Volunteers celebrated as they restored a crucial part on an historic steam train.
The driver’s carriage on the Canadian Pacific locomotive was lifted onto the main frame on Wednesday.
The project to restore the flagship World War II train is being housed by Hampshire’s Watercress Line.
Outreach officer, Dr Becky Peacock said: “It is an exciting step forward as we can now secure the cab to the frame and then we will be able to put in the driver’s chair.
“It’s the core team of volunteers… that do all of the hard work at getting the engine back to running order.”
This follows the milestone of the frame being lifted onto its driving wheels at the end of September.
The train is the oldest and fastest surviving Merchant Navy class and has had a crucial carriage reattached to its engine.
Known as the ‘cab’, it sits at the front of the train and holds space for the driver and fireman.
The carriages of the Canadian Pacific are stored at Ropley station while the front wheels are at Eastleigh Works.
The project was originally funded by Heritage Lottery Fund, but volunteers are hoping to raise £200,000 to complete restoration and another £120,000 to fix the engine.

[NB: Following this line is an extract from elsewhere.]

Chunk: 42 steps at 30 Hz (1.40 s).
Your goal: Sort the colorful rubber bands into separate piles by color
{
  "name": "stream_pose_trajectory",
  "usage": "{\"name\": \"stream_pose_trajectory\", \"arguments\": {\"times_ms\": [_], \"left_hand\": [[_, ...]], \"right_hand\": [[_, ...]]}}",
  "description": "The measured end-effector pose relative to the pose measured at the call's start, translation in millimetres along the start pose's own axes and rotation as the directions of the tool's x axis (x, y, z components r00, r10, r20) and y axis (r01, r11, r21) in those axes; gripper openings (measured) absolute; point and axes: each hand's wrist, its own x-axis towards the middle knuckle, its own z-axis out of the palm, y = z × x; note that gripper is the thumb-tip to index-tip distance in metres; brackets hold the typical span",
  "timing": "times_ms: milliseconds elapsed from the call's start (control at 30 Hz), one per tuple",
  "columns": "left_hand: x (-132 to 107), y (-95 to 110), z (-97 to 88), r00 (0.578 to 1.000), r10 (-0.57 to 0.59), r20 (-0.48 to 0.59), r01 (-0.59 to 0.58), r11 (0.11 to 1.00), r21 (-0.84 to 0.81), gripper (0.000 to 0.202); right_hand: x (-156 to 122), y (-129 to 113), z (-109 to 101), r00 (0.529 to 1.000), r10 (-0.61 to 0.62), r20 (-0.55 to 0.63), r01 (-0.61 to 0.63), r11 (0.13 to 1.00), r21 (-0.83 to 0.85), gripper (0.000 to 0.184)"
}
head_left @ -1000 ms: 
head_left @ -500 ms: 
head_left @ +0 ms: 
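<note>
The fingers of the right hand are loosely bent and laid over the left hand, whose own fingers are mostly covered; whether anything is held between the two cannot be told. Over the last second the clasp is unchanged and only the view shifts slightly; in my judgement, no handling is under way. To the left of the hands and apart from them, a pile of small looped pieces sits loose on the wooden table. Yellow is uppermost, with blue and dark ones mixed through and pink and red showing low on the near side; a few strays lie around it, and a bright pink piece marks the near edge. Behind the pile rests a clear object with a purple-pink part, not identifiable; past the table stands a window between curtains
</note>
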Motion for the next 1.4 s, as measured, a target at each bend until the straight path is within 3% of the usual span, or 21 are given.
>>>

The project also takes pride in its outreach programme to reach out for volunteers to share their unique stories from the great age of steam trains.
“Women’s work” is part of an Oral history collection which focuses on the role women had on the railway during the 1940s-1960s, specifically the large number of women involved in the building of Canadian Pacific in 1941.
The team hope for completion in 2019.